Legend, cheers bud, will definately use you as a resource as and when needed 

Top man.


----------



## Ballin (Aug 24, 2011)

Posted a link on your profile pal


----------



## Guest (May 23, 2012)

alexyZZZ said:


> Thanks for the responce, i think upping my cardio is #1 on my list of things to do, going to change my routine up a bit, and maybe just do weight training every other day so 3x a week!!! agauin everyone thanks for all the advice and tips really has lifted me up again and trust me come year end u will see the before and afters and will not be dissappointed


Sounds like a plan. I was over 19stone when I started trying to lose weight and it's been slow but I'm getting there. There's many people on here with similar stories. You know you can do this ... Well done on making a good startxx


----------



## badly_dubbed (Nov 21, 2011)

Starvation mode is a myth

Efficient adaptation to famine was important for survival during rough times in our evolution. Lowering metabolic rate during starvation allowed us to live longer, increasing the possibility that we might come across something to eat. Starvation literally means starvation. It doesn't mean skipping a meal not eating for 24 hours. Or not eating for three days even. The belief that meal skipping or short-term fasting causes "starvation mode" is so completely ridiculous and absurd that it makes me want to jump out the window.

Looking at the numerous studies I've read, the earliest evidence for lowered metabolic rate in response to fasting occurred after 60 hours (-8% in resting metabolic rate). Other studies show metabolic rate is not impacted until 72-96 hours have passed (George Cahill has contributed a lot on this topic).

Seemingly paradoxical, metabolic rate is actually increased in short-term fasting. For some concrete numbers, studies have shown an increase of 3.6% - 10% after 36-48 hours (Mansell PI, et al, and Zauner C, et al). This makes sense from an evolutionary perspective. Epinephrine and norepinephrine (adrenaline/noradrenaline) sharpens the mind and makes us want to move around. Desirable traits that encouraged us to seek for food, or for the hunter to kill his prey, increasing survival. At some point, after several days of no eating, this benefit would confer no benefit to survival and probably would have done more harm than good; instead, an adaptation that favored conservation of energy turned out to be advantageous. Thus metabolic rate is increased in short-term fasting (up to 60 hours).

Again, I have choosen extreme examples to show how absurd the myth of "starvation mode" is - especially when you consider that the exact opposite is true in the context of how the term is thrown around.

Origin

I guess some genius read that fasting or starvation causes metabolic rate to drop and took that to mean that meal skipping, or not eating for a day or two, would cause starvation mode.


----------



## alexyZZZ (May 2, 2012)

Ive decided to try and be at ~2000kcals daily when i say around i mean 2000-2100kcals. i am using my fitness pal to help me track the kcals now, going to see how i get on, i am going to weigh every other week now, see how that gets on and go from there.

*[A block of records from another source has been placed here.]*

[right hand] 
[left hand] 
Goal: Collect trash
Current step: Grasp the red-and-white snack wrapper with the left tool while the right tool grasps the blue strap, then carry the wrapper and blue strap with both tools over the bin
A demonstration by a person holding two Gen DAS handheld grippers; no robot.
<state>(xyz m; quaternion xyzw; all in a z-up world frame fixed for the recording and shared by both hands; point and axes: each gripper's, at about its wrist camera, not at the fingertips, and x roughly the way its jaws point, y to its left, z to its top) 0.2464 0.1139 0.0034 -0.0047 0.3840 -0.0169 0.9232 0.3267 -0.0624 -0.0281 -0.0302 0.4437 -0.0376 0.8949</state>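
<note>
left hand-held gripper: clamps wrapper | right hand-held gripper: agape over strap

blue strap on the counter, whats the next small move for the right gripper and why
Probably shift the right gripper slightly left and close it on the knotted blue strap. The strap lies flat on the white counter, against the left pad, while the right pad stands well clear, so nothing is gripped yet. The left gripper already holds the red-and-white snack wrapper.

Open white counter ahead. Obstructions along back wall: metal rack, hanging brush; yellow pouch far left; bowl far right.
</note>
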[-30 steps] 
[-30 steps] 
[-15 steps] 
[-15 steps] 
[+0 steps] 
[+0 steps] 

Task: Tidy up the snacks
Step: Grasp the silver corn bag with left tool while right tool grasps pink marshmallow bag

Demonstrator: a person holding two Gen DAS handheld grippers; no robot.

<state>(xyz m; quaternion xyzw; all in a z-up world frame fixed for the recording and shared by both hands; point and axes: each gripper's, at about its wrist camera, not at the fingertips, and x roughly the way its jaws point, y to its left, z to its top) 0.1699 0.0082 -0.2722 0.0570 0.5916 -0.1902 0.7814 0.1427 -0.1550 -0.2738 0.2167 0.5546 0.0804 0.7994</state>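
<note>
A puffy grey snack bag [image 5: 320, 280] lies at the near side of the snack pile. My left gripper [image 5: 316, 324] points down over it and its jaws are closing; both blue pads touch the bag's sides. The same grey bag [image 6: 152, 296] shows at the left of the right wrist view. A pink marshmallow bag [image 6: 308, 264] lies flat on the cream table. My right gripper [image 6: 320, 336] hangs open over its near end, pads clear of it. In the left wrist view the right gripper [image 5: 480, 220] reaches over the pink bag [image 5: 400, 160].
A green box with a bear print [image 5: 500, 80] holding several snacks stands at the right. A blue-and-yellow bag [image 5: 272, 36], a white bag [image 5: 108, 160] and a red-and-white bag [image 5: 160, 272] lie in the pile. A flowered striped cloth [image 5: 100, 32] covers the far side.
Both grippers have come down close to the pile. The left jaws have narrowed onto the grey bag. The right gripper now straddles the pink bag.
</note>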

Thanks again everyone for the tips and hints, i will keep you all updated with my progress!

Cheers,

Alex


----------



## Ballin (Aug 24, 2011)

alexyZZZ said:


> Ive decided to try and be at ~2000kcals daily when i say around i mean 2000-2100kcals. i am using my fitness pal to help me track the kcals now, going to see how i get on, i am going to weigh every other week now, see how that gets on and go from there.
> 
> Thanks again everyone for the tips and hints, i will keep you all updated with my progress!
> 
> ...


Start a training blog mate and then update it a few times a week- people like to see other members doing well and you can get feedback and ask questions as you go along really...might help if you reach a plateau or looking to change things up a bit to stave of boredom or something.

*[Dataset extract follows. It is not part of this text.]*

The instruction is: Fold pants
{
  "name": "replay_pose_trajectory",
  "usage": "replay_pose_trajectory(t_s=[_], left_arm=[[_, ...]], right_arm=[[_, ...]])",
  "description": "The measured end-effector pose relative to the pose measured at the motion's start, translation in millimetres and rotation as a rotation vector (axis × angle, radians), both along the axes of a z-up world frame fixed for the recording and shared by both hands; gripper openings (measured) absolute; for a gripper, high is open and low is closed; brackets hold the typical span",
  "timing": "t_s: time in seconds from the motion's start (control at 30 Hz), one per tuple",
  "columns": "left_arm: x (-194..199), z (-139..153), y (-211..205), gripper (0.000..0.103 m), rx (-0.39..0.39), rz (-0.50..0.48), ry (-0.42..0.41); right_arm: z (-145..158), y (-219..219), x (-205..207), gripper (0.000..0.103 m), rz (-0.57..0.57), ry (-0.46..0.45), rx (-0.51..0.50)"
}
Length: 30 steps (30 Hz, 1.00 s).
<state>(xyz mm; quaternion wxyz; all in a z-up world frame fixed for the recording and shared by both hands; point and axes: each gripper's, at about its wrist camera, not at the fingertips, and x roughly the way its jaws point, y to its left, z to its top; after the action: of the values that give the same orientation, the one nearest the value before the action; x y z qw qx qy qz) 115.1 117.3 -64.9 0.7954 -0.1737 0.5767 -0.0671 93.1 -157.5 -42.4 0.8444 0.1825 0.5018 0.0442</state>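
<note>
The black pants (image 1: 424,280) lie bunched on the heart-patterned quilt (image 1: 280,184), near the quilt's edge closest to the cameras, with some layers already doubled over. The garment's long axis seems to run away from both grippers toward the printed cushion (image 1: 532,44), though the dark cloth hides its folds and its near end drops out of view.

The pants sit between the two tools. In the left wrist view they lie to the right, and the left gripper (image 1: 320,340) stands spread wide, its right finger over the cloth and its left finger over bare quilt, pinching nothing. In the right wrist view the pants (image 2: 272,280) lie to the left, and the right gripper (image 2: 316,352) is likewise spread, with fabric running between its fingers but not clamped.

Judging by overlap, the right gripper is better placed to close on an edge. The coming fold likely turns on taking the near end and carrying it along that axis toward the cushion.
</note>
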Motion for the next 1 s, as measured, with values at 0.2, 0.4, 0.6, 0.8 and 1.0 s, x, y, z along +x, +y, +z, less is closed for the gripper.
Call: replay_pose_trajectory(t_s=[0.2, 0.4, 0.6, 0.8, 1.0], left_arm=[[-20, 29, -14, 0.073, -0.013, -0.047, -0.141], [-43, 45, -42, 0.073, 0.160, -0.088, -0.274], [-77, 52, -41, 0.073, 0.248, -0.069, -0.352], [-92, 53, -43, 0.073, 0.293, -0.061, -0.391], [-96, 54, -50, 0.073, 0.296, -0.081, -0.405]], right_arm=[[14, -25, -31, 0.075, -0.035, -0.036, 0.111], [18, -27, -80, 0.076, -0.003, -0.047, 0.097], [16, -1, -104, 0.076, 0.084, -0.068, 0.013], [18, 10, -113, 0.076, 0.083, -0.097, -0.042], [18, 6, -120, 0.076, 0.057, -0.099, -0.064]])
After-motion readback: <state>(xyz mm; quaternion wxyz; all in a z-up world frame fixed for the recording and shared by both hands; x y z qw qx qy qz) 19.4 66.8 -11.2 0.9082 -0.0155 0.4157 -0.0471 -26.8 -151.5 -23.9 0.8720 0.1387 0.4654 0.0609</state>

Did one for my bulk up and got some useful tips and that out of it :thumbup1:


----------



## ConstantCut (Apr 21, 2011)

I tend to go off clothes rather than scales mate!


----------



## alexyZZZ (May 2, 2012)

Rh1no said:


> I tend to go off clothes rather than scales mate!

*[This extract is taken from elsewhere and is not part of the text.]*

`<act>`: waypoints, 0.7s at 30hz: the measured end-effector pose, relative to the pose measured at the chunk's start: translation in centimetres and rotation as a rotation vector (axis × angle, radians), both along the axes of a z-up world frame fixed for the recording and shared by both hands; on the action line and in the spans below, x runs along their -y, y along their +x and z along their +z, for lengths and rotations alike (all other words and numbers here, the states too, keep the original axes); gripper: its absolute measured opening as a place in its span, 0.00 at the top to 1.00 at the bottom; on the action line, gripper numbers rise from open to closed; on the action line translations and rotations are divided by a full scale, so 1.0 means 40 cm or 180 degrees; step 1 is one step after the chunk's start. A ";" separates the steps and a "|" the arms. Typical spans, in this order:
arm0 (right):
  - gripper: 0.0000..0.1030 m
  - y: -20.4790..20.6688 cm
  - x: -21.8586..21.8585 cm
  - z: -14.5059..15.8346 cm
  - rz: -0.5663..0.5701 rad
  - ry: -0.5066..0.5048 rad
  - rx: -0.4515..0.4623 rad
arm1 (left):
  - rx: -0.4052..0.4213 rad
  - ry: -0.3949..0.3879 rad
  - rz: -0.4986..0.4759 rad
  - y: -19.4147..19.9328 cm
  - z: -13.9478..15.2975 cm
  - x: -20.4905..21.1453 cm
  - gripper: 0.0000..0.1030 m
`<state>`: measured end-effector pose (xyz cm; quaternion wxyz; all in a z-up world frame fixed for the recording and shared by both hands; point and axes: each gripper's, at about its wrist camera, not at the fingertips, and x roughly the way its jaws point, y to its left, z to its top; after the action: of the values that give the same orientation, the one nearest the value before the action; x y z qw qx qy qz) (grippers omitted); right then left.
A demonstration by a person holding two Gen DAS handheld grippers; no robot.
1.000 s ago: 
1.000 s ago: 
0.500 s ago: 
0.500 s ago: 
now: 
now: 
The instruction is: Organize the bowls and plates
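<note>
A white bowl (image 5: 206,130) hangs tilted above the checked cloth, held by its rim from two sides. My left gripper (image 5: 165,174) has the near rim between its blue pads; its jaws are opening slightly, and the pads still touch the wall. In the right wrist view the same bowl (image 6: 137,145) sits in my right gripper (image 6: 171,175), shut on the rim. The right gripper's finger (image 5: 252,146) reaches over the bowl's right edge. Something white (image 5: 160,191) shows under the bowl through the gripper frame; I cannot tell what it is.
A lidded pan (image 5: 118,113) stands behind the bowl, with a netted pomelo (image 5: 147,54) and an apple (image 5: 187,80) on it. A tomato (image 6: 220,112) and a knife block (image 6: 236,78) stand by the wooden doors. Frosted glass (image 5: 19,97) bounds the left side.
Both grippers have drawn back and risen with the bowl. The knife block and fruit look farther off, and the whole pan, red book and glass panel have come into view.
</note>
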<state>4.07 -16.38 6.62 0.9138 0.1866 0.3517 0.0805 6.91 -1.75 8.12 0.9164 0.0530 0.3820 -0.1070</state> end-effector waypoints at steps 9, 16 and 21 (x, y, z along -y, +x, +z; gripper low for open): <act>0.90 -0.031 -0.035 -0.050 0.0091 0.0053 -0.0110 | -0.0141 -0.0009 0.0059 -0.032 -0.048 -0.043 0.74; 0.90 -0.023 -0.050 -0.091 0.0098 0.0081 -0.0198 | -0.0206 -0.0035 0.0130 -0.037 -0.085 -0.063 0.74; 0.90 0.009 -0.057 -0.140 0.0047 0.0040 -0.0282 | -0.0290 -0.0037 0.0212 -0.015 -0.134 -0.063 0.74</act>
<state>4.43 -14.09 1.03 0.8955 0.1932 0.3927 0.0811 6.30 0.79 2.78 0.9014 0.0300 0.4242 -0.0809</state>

ye should probably do the same, im down a belt buckle so far, so thats progress haha, was just annoyed as first 3 weeks had lost like 3lbs a week, then nothing was GRRRRR lol, but meh onward and upward!!! bring it on!!!!


----------



## bayman (Feb 27, 2010)

smaj210 said:


> you are really not eating enough, at 300lbs you probably are in starvation mode


No such thing in an overweight individual.

"Starvation mode" only exists once you get below the essential amount of fat your body should be carrying. That's <5% for a man. I posted on this very subject recently, look it up.



chilisi said:


> Adding fats to your diet will help. You need to eat fats to burn it off.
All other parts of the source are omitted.